In our first tests the manufacturer recommended that final landing approaches should be 300m long from an altitude of 30m resulting in a very flat approach slope of less than 7 degrees. That approach requires runway lengths well in excess of the soccer field sized landing fields that would be available for operations in dense and informal urban environments. We thus had to come up with an approach that required much shorter runways.
To achieve spatial precision in automated landings we specified a dual frequency GNSS RTK capable receiver for very precise navigation in RTK mode. Accordingly, DualRC installed the uBlox based dual frequency F9P receiver from Drotek. To provide redundancy in accurate height measurements during landing, we installed a TF Mini Plus Lidar sensor to act as rangefinder (altimeter). After some modifications we managed to rapidly get stable RTK fixed solutions near the launch/landing site. (We set up a V-Map receiver to provide reference data in real time via Mavlink.) The maximum range finder range is 12m. Prior to any further experimentation the platforms were weight balanced and tuned.
To experiment with approaches leading to shorter runways we started off by designing a short waypoint program with a landing sequence of which the last leg started off at 200m away from and 60m above (resulting slope of 17 degrees) an accurately (2cm) surveyed touch down point. Our horizontal LAND coordinates were obtained by placing the plane on the desired touch down point while in RTK fixed status. The GNSS RTK derived horizontal “home position” coordinates were entered in the coordinate fields of the LAND point in the waypoint program. This was obviously done prior to writing the waypoint file to the drone.
In all our test flights we followed the following procedure:
• Place drone flat on ground, centered over the desired touch down point.

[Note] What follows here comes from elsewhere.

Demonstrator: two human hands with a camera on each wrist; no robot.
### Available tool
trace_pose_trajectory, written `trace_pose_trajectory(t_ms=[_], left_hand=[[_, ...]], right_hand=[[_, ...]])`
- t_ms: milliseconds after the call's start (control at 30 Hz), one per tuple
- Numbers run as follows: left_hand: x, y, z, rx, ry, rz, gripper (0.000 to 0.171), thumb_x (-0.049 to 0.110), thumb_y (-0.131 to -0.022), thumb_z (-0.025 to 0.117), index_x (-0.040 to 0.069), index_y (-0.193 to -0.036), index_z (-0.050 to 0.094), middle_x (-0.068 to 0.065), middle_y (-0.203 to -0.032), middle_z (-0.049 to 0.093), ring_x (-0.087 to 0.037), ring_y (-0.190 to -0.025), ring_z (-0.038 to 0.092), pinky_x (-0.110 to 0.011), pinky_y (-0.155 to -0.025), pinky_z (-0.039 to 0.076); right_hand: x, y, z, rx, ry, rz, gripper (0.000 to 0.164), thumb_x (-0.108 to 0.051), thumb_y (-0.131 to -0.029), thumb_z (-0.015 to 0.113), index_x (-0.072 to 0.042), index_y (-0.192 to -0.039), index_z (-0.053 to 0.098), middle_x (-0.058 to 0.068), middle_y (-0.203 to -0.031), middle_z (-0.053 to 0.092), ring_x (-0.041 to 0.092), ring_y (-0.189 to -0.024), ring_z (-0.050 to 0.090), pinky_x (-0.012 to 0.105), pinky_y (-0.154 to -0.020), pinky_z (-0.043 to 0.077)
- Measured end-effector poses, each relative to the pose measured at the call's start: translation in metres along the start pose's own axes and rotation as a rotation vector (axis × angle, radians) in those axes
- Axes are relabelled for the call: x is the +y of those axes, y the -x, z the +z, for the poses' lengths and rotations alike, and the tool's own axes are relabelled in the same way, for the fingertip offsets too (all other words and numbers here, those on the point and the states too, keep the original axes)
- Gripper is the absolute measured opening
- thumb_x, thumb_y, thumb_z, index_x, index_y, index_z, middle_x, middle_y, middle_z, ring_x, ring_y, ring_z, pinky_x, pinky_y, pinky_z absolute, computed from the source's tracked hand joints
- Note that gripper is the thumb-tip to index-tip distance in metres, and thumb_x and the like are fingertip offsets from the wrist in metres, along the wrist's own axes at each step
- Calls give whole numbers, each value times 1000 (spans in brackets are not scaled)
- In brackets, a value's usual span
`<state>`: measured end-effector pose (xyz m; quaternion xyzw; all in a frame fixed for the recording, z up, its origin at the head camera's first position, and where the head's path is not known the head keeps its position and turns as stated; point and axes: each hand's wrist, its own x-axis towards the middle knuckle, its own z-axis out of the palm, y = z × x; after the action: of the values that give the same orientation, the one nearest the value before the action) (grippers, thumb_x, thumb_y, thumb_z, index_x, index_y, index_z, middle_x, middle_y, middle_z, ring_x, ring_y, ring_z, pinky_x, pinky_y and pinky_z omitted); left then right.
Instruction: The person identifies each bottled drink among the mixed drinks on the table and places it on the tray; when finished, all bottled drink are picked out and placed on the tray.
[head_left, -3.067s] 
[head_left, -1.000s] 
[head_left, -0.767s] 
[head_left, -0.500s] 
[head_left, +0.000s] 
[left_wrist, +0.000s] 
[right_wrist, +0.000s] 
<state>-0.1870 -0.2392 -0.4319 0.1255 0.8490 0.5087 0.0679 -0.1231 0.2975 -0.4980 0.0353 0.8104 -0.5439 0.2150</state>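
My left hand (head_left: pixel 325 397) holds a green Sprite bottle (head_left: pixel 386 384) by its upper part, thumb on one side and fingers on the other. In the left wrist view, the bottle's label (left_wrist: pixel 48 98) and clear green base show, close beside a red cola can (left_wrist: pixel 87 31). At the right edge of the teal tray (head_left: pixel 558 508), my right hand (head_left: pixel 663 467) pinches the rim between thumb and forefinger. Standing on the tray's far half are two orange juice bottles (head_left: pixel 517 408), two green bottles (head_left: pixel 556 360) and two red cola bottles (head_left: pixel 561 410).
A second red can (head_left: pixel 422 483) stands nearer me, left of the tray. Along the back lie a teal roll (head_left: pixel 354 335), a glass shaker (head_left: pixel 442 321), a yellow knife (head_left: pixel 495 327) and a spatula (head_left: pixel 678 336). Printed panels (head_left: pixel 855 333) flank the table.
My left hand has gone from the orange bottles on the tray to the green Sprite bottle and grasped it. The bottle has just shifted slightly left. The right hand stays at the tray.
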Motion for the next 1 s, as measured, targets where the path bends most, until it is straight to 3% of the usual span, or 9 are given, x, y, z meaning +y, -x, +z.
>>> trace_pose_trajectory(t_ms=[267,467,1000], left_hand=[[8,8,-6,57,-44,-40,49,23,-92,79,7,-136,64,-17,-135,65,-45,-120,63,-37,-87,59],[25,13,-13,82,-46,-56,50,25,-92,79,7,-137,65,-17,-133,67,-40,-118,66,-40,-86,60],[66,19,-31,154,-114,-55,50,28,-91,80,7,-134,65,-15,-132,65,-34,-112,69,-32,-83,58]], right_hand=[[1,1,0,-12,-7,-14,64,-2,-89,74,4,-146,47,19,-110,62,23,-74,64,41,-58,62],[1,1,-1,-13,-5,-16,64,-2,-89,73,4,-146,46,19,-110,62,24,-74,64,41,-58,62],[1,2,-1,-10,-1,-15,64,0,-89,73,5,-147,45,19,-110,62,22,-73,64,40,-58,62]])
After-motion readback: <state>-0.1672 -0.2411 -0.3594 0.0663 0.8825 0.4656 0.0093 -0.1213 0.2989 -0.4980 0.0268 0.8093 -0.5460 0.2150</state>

• Ensure RTK status is fixed.
• Arm the motors.
• Launch in auto mode.
• Complete the entire flight in auto mode.
• Wait for drone to disarm.
• Repeat same procedure for next flight

We understand that the absolute height attached to the desired landing position is determined by the height of the drone at the time the drone is armed. For a robust investigation of landing repeatability it would thus have been necessary to arm the drone on the surveyed touch down position for each and every flight. Since the landing strip we used had a very flat profile, we did not always arm the drone at the touch down spot but rather at the position where the drone came to rest after landing. The maximum vertical difference between touch down position and take-off arming position is, in our estimate, less than 10cm and presumably insignificant from a practical point of view.


Figure 1:Center Line Profile of the runway used in our experiments.

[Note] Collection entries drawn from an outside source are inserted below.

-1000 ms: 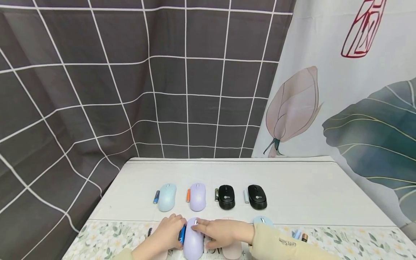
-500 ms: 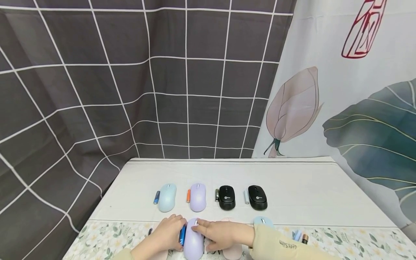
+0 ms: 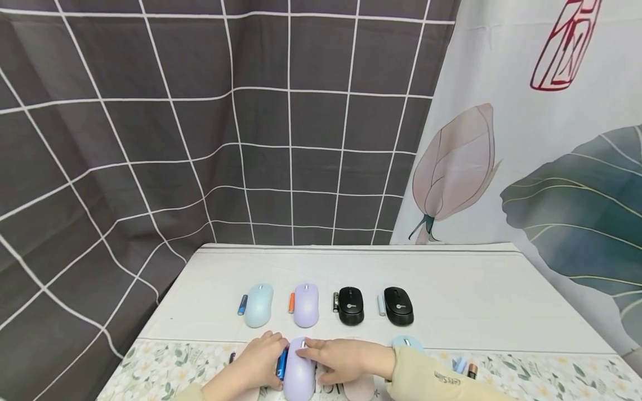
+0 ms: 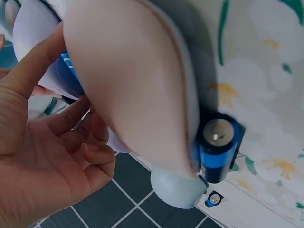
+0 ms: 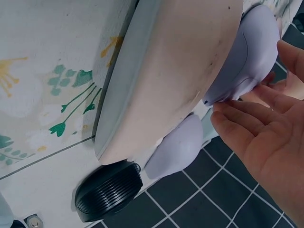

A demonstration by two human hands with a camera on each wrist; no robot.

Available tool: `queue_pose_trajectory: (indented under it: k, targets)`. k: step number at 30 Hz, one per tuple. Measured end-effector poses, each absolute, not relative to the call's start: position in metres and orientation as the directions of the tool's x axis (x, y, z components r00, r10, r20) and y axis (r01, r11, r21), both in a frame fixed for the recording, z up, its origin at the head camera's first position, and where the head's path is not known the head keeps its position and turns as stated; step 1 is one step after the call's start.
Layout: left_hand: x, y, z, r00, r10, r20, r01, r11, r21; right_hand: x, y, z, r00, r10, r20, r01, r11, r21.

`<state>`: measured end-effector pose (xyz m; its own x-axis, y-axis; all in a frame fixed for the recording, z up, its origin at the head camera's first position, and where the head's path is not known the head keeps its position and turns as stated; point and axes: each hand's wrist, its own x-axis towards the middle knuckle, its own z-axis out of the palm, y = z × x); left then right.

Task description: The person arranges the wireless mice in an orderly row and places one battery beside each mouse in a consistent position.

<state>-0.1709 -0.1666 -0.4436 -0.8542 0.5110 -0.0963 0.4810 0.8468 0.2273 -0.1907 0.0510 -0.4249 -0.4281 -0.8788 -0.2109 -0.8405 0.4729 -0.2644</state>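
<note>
A light purple computer mouse (image 3: 298,373) lies at the table's front between my two hands. My left hand (image 3: 259,359) pinches a blue battery (image 3: 282,365) against the mouse's left side; its thumb and fingertips also show around the battery (image 4: 71,71) in the left wrist view. From the right, my right hand (image 3: 346,359) reaches across with fairly straight fingers touching the purple mouse (image 5: 249,52) near its front end. A pink mouse (image 4: 128,85) sits partly hidden under my left hand, and another pink mouse (image 3: 359,388) lies beneath my right hand.
Along the back stand a light blue mouse (image 3: 259,305), a purple mouse (image 3: 306,305) and two black mice (image 3: 350,306), each with a battery at its left. A light blue mouse (image 3: 407,341) lies behind my right sleeve. More batteries (image 3: 472,370) stand to the right on the flowered mat.
</note>
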Motion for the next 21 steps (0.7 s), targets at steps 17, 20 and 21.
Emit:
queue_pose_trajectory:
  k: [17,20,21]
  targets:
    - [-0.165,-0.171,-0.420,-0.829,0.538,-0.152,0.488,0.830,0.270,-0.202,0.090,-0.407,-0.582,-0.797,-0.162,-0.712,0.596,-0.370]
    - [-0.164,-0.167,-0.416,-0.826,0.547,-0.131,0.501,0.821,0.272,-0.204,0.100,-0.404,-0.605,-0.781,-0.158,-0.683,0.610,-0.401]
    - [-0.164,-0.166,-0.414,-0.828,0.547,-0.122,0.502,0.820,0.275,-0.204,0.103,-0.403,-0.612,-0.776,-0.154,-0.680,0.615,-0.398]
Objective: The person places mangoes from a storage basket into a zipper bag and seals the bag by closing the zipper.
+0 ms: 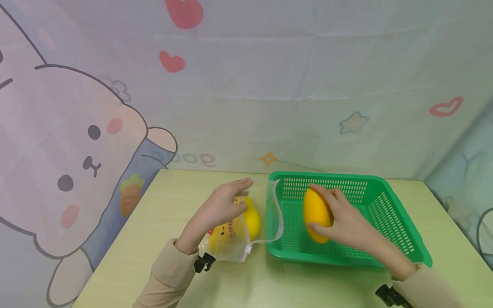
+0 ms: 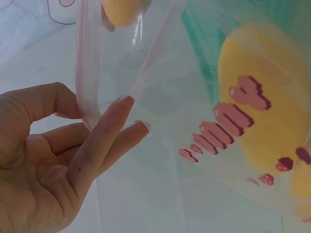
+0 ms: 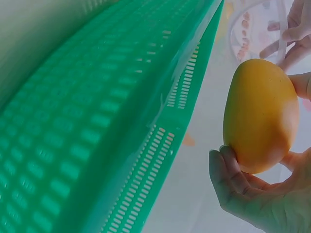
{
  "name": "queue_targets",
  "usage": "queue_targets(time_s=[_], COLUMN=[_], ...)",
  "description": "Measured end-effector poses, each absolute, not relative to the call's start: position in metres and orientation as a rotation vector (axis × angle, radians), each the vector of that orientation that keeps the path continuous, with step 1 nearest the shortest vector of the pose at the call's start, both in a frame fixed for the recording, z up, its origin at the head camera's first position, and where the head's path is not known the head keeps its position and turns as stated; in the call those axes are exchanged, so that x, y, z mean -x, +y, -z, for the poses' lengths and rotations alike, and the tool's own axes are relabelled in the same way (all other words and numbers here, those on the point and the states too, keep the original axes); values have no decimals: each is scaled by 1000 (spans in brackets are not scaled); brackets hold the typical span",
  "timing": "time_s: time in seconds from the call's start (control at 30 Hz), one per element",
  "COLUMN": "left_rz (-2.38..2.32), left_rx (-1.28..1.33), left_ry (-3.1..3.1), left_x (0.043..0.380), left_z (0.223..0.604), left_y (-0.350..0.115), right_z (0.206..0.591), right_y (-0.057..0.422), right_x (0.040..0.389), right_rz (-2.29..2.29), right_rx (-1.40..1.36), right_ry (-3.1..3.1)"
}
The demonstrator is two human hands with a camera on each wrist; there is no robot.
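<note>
My right hand (image 1: pixel 346 220) grips a yellow mango (image 1: pixel 316 216) above the green basket (image 1: pixel 404 222). In the right wrist view, the mango (image 3: pixel 260 116) is held upright between the thumb and fingers. Around the rim of a clear zip bag (image 1: pixel 271 214), my left hand (image 1: pixel 221 205) pinches the edge and keeps the mouth spread toward the basket. Pink print and strawberries mark the bag, as the left wrist view shows. Inside it lie yellow fruits (image 1: pixel 251 220), partly covered by the left hand and the bag's print; their exact kind is unclear.
The basket's left rim stands right beside the bag's mouth on the pale wooden table (image 1: pixel 127 265). Behind the table hangs a printed curtain (image 1: pixel 246 107) with a cartoon bear and hearts. A dark cable (image 1: pixel 479 231) runs at the far right.
</note>
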State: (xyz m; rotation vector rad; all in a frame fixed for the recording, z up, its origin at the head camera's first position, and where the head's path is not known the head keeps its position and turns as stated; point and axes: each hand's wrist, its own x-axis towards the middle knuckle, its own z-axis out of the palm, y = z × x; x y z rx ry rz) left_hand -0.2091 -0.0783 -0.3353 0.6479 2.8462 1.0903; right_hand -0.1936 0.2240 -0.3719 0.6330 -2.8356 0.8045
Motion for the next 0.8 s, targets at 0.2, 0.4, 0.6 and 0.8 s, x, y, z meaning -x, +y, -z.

Following the above procedure we performed 25 flights on 09-09-2020, all in exactly the same manner as described above. All the landings were overshot. The longest distance between desired land position and where the plane came to rest was 26.5m. The lateral distribution of the final trajectories – i.e. between touch down and end-of-skid is 4.5m. Hence, based on the landing trajectories of the 25 test flights one could state that under the given conditions and with the settings in place at the time of the flights, a landing patch of 10mx30m would be sufficient to land the plane safely in automatic mode.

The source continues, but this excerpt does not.